◆ **Work to be completed**
From the data, return each line holding the word "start".

◆ **Source data**
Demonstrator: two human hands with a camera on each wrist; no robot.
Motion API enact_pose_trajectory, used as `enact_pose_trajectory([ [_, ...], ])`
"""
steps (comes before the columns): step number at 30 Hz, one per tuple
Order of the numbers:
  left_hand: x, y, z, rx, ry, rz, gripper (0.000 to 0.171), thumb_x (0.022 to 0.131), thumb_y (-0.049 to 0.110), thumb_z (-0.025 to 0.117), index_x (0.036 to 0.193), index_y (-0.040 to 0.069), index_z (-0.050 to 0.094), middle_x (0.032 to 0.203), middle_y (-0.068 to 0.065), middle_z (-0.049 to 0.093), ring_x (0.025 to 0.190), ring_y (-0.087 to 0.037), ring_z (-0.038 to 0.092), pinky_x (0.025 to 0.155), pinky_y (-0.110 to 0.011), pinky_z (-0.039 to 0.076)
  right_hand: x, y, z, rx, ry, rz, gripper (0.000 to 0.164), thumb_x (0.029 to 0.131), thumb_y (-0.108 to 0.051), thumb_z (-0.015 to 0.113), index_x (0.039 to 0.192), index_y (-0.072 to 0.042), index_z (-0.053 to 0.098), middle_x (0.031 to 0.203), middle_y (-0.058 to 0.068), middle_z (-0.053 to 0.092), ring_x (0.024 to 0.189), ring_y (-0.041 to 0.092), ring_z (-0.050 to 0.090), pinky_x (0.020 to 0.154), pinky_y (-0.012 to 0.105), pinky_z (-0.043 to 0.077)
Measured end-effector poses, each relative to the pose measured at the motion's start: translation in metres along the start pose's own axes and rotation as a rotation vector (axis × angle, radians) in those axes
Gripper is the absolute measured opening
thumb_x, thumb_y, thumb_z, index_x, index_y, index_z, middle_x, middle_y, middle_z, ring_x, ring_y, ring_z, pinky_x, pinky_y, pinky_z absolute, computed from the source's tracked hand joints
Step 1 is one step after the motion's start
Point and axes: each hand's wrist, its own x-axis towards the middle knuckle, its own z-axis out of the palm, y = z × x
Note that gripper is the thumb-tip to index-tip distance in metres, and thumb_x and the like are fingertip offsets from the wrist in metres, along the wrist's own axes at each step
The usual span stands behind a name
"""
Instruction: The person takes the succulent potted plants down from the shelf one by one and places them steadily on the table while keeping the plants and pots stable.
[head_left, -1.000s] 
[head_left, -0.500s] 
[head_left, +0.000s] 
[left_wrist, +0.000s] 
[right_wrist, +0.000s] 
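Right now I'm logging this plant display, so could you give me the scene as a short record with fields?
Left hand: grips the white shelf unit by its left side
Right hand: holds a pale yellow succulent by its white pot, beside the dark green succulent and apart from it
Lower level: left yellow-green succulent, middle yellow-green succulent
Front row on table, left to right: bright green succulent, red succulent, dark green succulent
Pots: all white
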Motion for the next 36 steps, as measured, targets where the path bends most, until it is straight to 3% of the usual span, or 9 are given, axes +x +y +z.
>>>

◆ **Written answer**
Measured end-effector poses, each relative to the pose measured at the motion's start: translation in metres along the start pose's own axes and rotation as a rotation vector (axis × angle, radians) in those axes
Step 1 is one step after the motion's start

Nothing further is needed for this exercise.